Take the records below and retype them line by line, from the first line through the one containing "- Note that"; stop there.

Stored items
----------
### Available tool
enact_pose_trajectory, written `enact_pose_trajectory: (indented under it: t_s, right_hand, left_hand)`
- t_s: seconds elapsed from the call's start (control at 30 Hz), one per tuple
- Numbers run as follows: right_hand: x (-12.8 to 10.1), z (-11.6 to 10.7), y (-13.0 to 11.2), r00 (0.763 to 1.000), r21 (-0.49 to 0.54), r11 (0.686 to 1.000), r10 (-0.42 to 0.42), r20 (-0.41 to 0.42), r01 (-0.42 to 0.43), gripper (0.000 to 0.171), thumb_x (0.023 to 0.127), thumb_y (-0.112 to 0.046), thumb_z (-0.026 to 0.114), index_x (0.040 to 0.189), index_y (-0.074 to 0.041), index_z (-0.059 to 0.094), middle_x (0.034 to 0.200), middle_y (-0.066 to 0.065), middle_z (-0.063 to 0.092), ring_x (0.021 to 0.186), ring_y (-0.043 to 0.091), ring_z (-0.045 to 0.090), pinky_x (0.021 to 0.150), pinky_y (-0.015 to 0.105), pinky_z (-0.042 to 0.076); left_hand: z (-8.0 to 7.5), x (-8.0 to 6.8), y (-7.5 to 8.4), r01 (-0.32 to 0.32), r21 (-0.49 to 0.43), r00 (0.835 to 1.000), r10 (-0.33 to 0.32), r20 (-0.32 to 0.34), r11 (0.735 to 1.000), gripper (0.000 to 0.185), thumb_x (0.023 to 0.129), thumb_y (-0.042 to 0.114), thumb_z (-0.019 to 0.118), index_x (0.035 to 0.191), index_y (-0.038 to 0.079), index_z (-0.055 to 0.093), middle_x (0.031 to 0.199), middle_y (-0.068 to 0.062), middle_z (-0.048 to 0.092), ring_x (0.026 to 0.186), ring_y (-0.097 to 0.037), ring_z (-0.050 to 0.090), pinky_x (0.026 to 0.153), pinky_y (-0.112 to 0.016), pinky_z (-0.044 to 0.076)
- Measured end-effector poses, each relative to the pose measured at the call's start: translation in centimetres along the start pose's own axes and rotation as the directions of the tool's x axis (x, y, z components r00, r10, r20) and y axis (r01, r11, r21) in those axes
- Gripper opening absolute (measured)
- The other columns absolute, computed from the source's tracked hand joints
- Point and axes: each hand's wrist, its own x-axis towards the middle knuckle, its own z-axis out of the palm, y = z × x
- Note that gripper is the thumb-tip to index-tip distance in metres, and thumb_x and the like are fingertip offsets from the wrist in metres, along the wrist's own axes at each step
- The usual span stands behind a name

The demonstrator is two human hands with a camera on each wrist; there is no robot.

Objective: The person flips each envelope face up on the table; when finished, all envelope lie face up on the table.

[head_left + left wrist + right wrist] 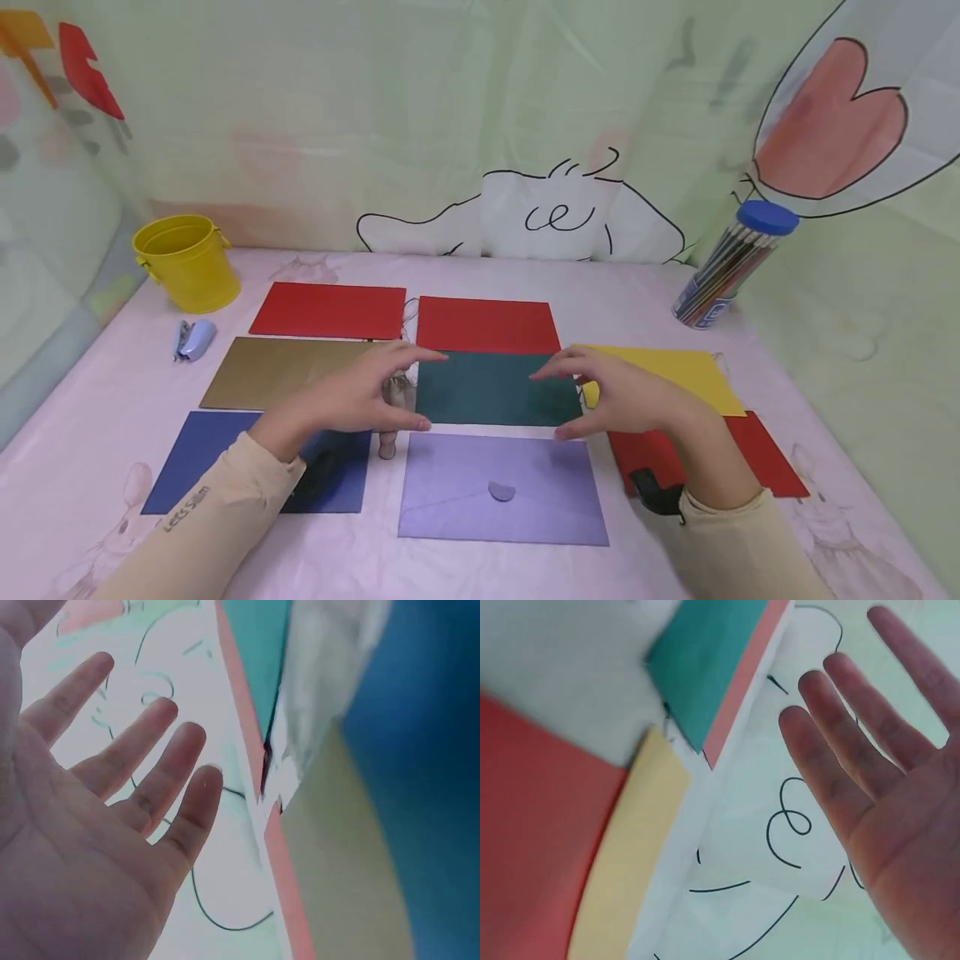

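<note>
Both hands are held apart with nothing in them, on either side of a dark green paper rectangle (495, 389) in the head view. My left hand (360, 387) is above the right end of a gold-brown rectangle (262, 371), its fingers extended in the left wrist view. My right hand (622, 392) hovers in front of a yellow rectangle (690, 371) and partly hides it; its fingers are straight in the right wrist view. Nearest the front lies a lilac envelope (502, 508) with a small rounded tab. A blue rectangle (202, 450) lies beneath the left forearm.
Two red rectangles (330, 310) lie at the back. Another red one (765, 454) is partly under the right arm. At the back left stand a yellow bucket (187, 271) and a small light-blue stapler (195, 340). A blue-lidded tube of pencils (723, 275) stands back right.
</note>
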Motion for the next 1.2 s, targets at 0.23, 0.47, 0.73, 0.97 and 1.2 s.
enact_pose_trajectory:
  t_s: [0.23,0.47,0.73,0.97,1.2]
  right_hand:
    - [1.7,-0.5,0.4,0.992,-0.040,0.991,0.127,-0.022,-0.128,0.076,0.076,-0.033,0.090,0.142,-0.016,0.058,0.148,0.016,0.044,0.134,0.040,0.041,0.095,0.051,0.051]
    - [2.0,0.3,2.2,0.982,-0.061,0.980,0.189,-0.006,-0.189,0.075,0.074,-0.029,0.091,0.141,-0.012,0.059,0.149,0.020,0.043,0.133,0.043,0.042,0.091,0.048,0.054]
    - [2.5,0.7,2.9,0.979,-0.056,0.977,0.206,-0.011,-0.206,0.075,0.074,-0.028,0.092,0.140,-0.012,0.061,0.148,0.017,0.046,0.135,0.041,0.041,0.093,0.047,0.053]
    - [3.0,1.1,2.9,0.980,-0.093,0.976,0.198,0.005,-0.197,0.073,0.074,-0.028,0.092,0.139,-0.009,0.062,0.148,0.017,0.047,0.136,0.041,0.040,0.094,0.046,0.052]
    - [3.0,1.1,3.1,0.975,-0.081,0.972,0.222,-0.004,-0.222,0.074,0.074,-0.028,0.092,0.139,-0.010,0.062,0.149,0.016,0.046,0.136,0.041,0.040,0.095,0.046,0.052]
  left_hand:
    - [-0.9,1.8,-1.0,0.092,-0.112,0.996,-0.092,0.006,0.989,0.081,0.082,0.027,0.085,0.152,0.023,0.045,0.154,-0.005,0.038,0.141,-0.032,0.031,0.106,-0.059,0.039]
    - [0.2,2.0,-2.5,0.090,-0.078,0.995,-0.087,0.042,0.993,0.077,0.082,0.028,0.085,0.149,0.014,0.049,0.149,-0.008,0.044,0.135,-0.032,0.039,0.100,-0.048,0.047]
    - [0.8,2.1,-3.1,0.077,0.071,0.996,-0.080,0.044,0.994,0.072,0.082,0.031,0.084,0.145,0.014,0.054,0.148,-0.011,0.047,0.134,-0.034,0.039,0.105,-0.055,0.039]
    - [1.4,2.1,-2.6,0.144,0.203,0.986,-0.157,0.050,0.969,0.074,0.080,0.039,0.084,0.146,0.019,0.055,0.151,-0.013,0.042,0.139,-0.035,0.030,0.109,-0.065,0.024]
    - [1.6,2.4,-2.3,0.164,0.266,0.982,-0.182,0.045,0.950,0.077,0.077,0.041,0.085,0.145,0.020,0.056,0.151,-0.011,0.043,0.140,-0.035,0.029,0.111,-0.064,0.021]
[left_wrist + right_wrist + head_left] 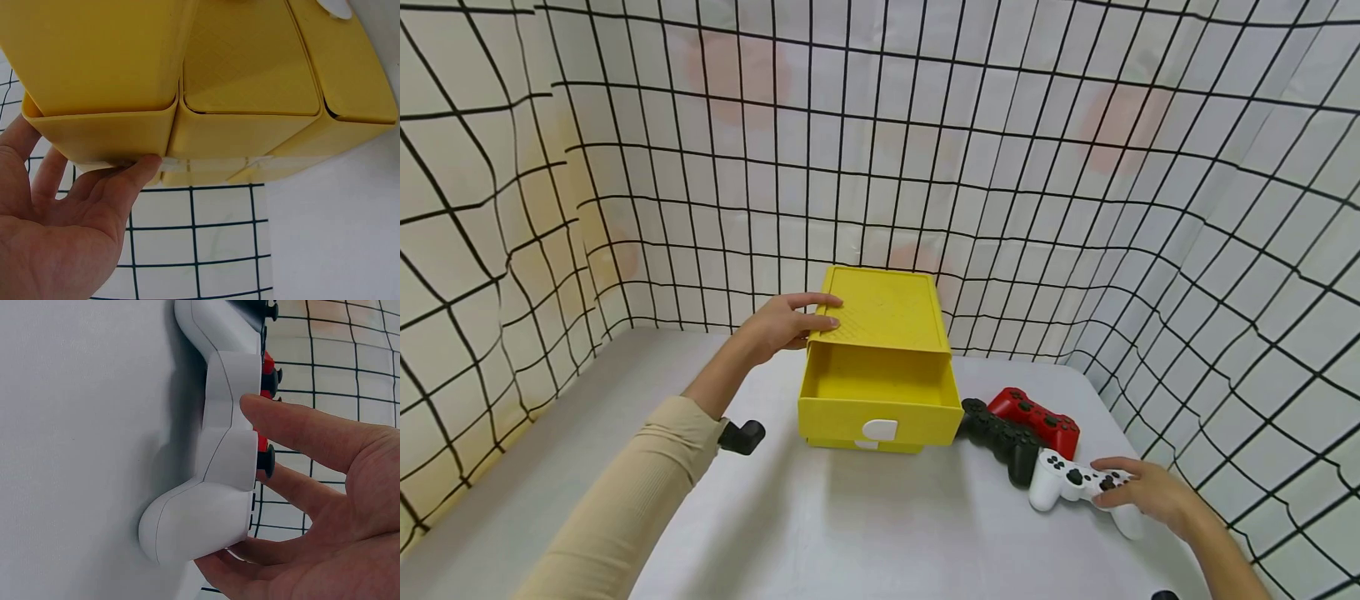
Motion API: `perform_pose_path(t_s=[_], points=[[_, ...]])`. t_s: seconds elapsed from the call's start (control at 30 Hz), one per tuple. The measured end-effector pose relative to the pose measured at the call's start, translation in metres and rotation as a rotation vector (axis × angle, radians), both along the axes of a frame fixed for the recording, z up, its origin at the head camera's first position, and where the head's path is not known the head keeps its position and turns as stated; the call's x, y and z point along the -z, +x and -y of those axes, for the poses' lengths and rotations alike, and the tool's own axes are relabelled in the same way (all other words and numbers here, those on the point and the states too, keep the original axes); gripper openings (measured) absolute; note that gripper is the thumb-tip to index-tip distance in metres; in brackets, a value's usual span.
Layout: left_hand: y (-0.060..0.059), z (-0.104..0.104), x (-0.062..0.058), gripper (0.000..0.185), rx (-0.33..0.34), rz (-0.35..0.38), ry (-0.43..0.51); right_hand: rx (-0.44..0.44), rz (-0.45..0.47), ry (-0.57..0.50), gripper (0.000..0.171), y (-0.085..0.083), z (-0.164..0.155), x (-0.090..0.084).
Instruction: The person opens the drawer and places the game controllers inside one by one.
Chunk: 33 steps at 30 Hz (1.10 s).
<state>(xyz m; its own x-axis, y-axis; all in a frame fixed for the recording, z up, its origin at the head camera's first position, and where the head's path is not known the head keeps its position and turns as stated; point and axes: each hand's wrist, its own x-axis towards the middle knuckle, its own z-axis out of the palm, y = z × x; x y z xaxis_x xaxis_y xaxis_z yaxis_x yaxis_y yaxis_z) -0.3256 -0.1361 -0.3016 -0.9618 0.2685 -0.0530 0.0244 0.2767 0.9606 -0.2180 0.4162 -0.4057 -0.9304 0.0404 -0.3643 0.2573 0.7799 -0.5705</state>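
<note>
Nearest the head camera: a beige sleeve [625, 492] running up the left side, leading to the left hand [782, 325]. Rests with straight fingers [823, 310] on the left front corner of the yellow drawer box [883, 312], thumb under the corner's edge in the left wrist view; relaxed rather than clenched, nothing wrapped. Just below and right of those fingertips, the pulled-out top drawer [880, 400], open at the top, inside bare as far as seen, with a white handle [880, 430] on its front.

Low at the right edge, the right hand [1150, 492] laid on the white game controller [1071, 483]. Fingers [300, 428] spread and mostly straight over its button face, thumb under the near grip in the right wrist view; touching, not yet closed round it. Controller flat on the white table [865, 533], directly under the fingertips. Just beyond those fingertips, toward the drawer, a black controller [1000, 437] touching the white one, and behind it a red controller [1037, 417] alongside. Black one's far end close to the drawer's right front corner.

Around everything, a white cloth with a black grid [1075, 167] as backdrop.
</note>
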Motion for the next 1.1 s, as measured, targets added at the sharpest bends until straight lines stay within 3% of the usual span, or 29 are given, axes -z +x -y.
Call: perform_pose_path(t_s=[0.43, 1.1], points=[[0.001, 0.0, 0.0, 0.044, 0.007, 0.008, 0.016, 0.019, -0.03, 0.055, 0.071, -0.006, 0.001, 0.013], [0.0, -0.002, 0.0, 0.043, -0.009, 0.014, 0.0, 0.048, 0.009, 0.03, 0.067, -0.001, 0.003, 0.006]])
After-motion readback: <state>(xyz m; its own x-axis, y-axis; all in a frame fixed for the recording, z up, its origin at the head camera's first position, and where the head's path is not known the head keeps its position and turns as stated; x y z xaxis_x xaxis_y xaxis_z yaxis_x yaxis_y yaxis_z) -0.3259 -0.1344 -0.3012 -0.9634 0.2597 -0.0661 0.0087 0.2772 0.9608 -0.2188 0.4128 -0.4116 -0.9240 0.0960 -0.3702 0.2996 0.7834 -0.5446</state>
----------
— EXERCISE ANSWER —
### Available tool
enact_pose_trajectory, written `enact_pose_trajectory: (indented under it: t_s, right_hand, left_hand)`
- t_s: seconds elapsed from the call's start (control at 30 Hz), one per tuple
- Numbers run as follows: right_hand: x (-12.8 to 10.1), z (-11.6 to 10.7), y (-13.0 to 11.2), r00 (0.763 to 1.000), r21 (-0.49 to 0.54), r11 (0.686 to 1.000), r10 (-0.42 to 0.42), r20 (-0.41 to 0.42), r01 (-0.42 to 0.43), gripper (0.000 to 0.171), thumb_x (0.023 to 0.127), thumb_y (-0.112 to 0.046), thumb_z (-0.026 to 0.114), index_x (0.040 to 0.189), index_y (-0.074 to 0.041), index_z (-0.059 to 0.094), middle_x (0.034 to 0.200), middle_y (-0.066 to 0.065), middle_z (-0.063 to 0.092), ring_x (0.021 to 0.186), ring_y (-0.043 to 0.091), ring_z (-0.045 to 0.090), pinky_x (0.021 to 0.150), pinky_y (-0.015 to 0.105), pinky_z (-0.042 to 0.076); left_hand: z (-8.0 to 7.5), x (-8.0 to 6.8), y (-7.5 to 8.4), r01 (-0.32 to 0.32), r21 (-0.49 to 0.43), r00 (0.835 to 1.000), r10 (-0.33 to 0.32), r20 (-0.32 to 0.34), r11 (0.735 to 1.000), gripper (0.000 to 0.185), thumb_x (0.023 to 0.129), thumb_y (-0.042 to 0.114), thumb_z (-0.019 to 0.118), index_x (0.035 to 0.191), index_y (-0.038 to 0.079), index_z (-0.055 to 0.093), middle_x (0.031 to 0.199), middle_y (-0.068 to 0.062), middle_z (-0.048 to 0.092), ring_x (0.026 to 0.186), ring_y (-0.097 to 0.037), ring_z (-0.050 to 0.090), pinky_x (0.026 to 0.153), pinky_y (-0.112 to 0.016), pinky_z (-0.044 to 0.076)
- Measured end-effector poses, each relative to the pose measured at the call's start: translation in centimetres along the start pose's own axes and rotation as the directions of the tool's x axis (x, y, z components r00, r10, r20) and y axis (r01, r11, r21) in those axes
- Gripper opening absolute (measured)
- The other columns absolute, computed from the source's tracked hand joints
- Point and axes: each hand's wrist, its own x-axis towards the middle knuckle, its own z-axis out of the palm, y = z × x
- Note that gripper is the thumb-tip to index-tip distance in metres, and thumb_x and the like are fingertip offsets from the wrist in metres, along the wrist's own axes at each step

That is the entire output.